After embedding “virtually” in more than 20,000 educators’ classrooms and reaching 140,000 students with journalism-driven curricula, the NLP will launch National News Literacy Week on Monday, January 27. The initiative, lasting through Friday, is aimed at informing the general public about how to parse out real news from fake news; quality journalism from misinformation.
“Misinformation is a threat to our civic life,” Miller warns while on the Reliable Sources podcast with Brian Stelter. “It threatens to undermine our civil discourse and the health of the country’s democracy.”
Miller believes “it’s absolutely essential that we tackle it through education, among other means.”
The NLP is partnering with about 40 E.W. Scripps local TV stations, where students will work alongside Scripps journalists to produce pieces “about issues of concern in those communities,” sharing them with their local and national outlets.
The New York Times, Wall Street Journal, AP, and other national news outlets have donated ad space to help publicize the initiative as well.
“We all bear responsibility here,” Miller said. “I would like to see a new kind of ethos of personal responsibility around … how we share and consume news and information, so that people begin to become part of the information solution, instead of being part of the misinformation problem.”
“In this age, everybody is their own editor. Everybody can be their own publisher.
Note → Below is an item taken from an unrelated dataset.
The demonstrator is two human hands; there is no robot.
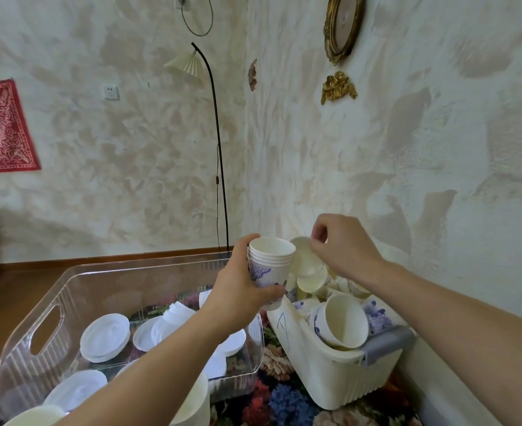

We want them to play those roles in ways that are credible and responsible and empower their voices,” Miller said.
Since its founding in 2008, the NLP has adapted to tackle the new and different types of misinformation students may encounter, whether digital disinformation, “deep fakes” and “cheap fakes,” or conspiracy theories.
Miller believes that while the threat of misinformation has grown, there is also “much greater awareness of the importance of learning how to navigate this fraught landscape.”
Miller remarks that it felt like his organization “went from being a voice in the wilderness to an answer to a prayer,” given the “growing recognition of the threat of misinformation that this pandemic poses.”
Notably, Miller differentiates media literacy from news literacy, the field he helped to found. “It is a tributary of media literacy,” which he says is broader and generally focuses more heavily on popular culture.
The News Literacy Project is focused on the “standards of quality journalism,” and helping the next generation — and now, the general public — to “think like journalists.”